Task to complete: Look through the records below, and whenever a line contains "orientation", copy it.

(Record extracts Opens)

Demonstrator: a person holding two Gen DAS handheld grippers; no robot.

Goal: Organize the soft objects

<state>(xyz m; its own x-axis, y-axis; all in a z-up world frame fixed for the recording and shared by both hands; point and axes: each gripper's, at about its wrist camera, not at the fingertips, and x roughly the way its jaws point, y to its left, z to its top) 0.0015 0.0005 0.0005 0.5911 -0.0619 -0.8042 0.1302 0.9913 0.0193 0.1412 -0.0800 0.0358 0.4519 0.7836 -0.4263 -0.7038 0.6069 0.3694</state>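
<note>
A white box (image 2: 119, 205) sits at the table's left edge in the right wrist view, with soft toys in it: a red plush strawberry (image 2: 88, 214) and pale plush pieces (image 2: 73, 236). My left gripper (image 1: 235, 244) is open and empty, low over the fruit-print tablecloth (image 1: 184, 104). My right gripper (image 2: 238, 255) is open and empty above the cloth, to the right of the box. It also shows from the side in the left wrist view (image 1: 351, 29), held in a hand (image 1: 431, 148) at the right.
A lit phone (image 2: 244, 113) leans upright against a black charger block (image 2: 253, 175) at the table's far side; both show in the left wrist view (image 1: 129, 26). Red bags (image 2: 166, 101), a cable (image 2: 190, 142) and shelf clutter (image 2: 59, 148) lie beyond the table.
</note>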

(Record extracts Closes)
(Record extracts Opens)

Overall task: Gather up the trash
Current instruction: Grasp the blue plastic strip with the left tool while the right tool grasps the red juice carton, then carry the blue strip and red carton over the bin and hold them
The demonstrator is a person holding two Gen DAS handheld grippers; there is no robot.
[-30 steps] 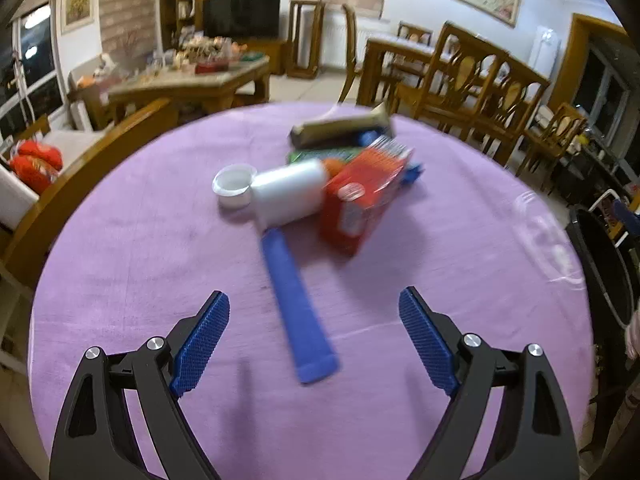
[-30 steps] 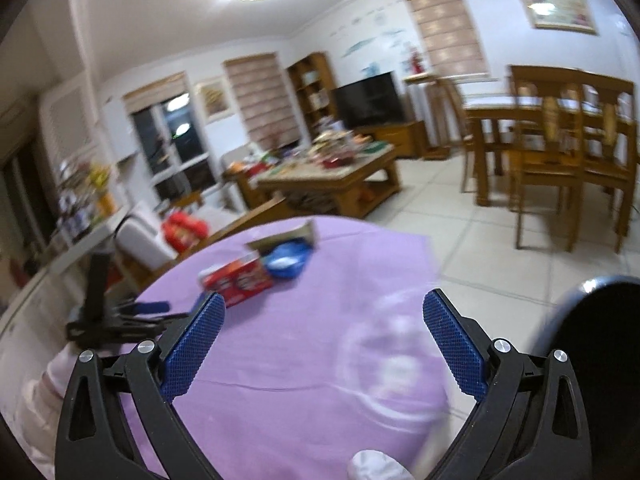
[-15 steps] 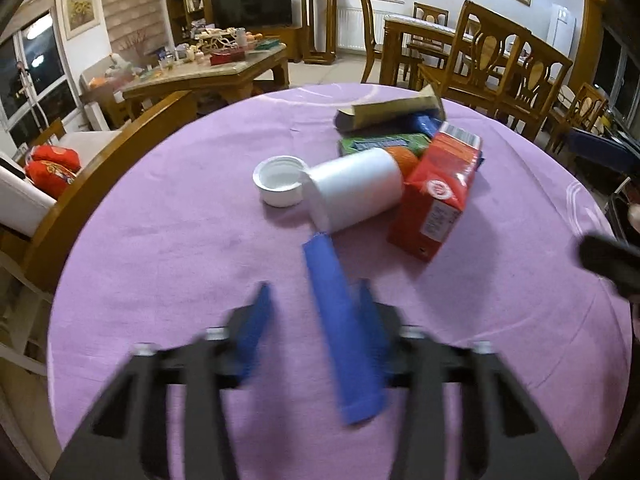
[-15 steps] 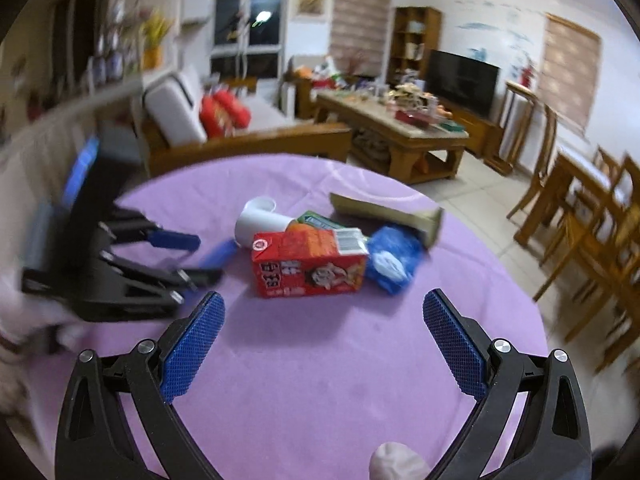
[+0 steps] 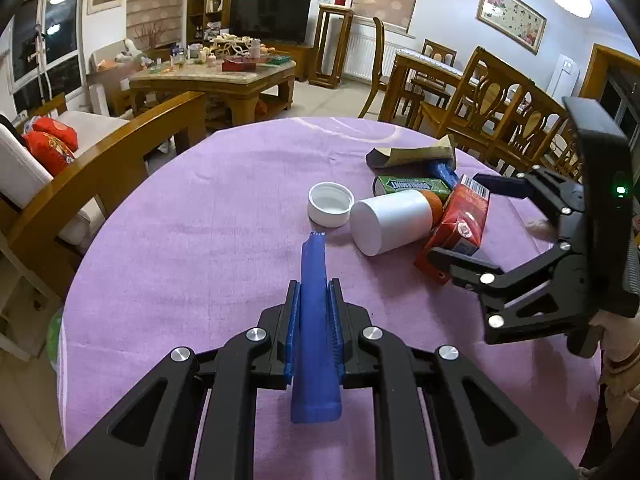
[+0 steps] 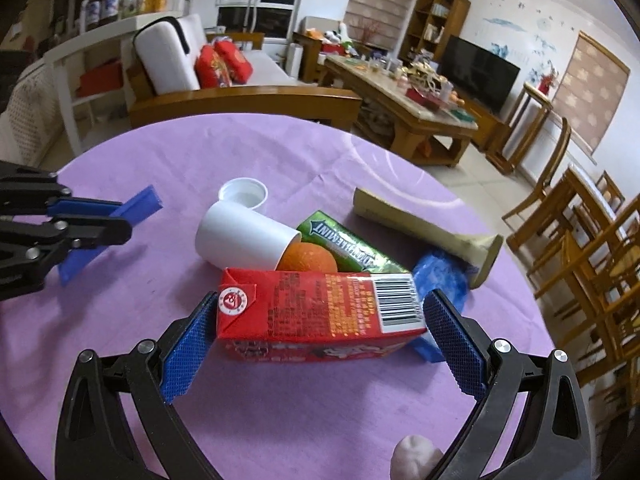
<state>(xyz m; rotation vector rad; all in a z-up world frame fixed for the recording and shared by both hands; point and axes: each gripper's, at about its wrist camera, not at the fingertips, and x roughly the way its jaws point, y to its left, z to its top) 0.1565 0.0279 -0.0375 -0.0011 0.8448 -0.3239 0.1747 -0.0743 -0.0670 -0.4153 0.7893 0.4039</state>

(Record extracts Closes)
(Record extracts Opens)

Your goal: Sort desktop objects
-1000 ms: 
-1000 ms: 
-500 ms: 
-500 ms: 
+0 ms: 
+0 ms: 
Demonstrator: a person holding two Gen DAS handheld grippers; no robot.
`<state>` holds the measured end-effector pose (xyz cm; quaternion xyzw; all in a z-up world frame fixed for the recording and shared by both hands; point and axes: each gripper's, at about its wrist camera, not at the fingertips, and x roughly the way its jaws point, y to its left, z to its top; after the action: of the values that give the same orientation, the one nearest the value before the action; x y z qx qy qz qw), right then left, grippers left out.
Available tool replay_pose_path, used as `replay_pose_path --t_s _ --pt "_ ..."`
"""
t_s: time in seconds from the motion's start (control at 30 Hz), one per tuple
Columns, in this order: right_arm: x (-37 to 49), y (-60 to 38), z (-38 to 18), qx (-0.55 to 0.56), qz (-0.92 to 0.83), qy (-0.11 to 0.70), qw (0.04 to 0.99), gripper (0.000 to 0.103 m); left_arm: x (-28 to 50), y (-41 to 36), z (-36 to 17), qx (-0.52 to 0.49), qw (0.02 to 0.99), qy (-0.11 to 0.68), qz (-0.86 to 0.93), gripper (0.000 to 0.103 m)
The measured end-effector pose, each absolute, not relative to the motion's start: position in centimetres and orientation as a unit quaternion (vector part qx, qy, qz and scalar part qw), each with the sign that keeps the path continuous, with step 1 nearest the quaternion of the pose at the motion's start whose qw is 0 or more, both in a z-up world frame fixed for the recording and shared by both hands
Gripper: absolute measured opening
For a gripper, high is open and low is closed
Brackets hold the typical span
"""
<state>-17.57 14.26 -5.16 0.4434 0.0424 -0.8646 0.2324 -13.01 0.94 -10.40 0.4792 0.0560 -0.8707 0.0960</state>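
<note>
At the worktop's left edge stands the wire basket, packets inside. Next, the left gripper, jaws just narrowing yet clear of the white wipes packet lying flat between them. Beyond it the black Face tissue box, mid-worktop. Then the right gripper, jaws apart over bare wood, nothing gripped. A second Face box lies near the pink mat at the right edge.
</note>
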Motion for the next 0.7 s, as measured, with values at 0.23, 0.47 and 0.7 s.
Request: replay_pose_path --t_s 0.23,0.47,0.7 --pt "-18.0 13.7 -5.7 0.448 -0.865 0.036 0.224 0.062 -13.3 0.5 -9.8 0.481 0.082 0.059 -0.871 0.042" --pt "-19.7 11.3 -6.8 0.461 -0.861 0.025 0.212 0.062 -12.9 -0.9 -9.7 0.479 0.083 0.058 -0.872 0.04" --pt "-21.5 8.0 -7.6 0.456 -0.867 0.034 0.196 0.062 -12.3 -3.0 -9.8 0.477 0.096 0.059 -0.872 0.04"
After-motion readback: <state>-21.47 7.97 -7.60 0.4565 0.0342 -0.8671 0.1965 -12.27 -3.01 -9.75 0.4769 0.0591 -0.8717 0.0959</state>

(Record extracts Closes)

Result for this task:
`<state>` holds the measured end-effector pose (xyz cm; quaternion xyzw; all in a z-up world frame fixed for the recording and shared by both hands; point and axes: each gripper's, at about its wrist camera, not at the fingertips, and x roughly the way its jaws point, y to its left, z to its top; after the action: of the values that give the same orientation, the one nearest the value before the action; x y z qx qy qz qw), right then left, grippers left out.
The measured end-effector pose, each absolute, not relative to the motion's start: position in centimetres and orientation as a unit quaternion (vector part qx, qy, qz and scalar part qw), each with the sign that keeps the path continuous, with step 1 nearest the quaternion of the pose at the motion's start whose qw is 0 or more, both in a z-up world frame fixed for the recording and shared by both hands

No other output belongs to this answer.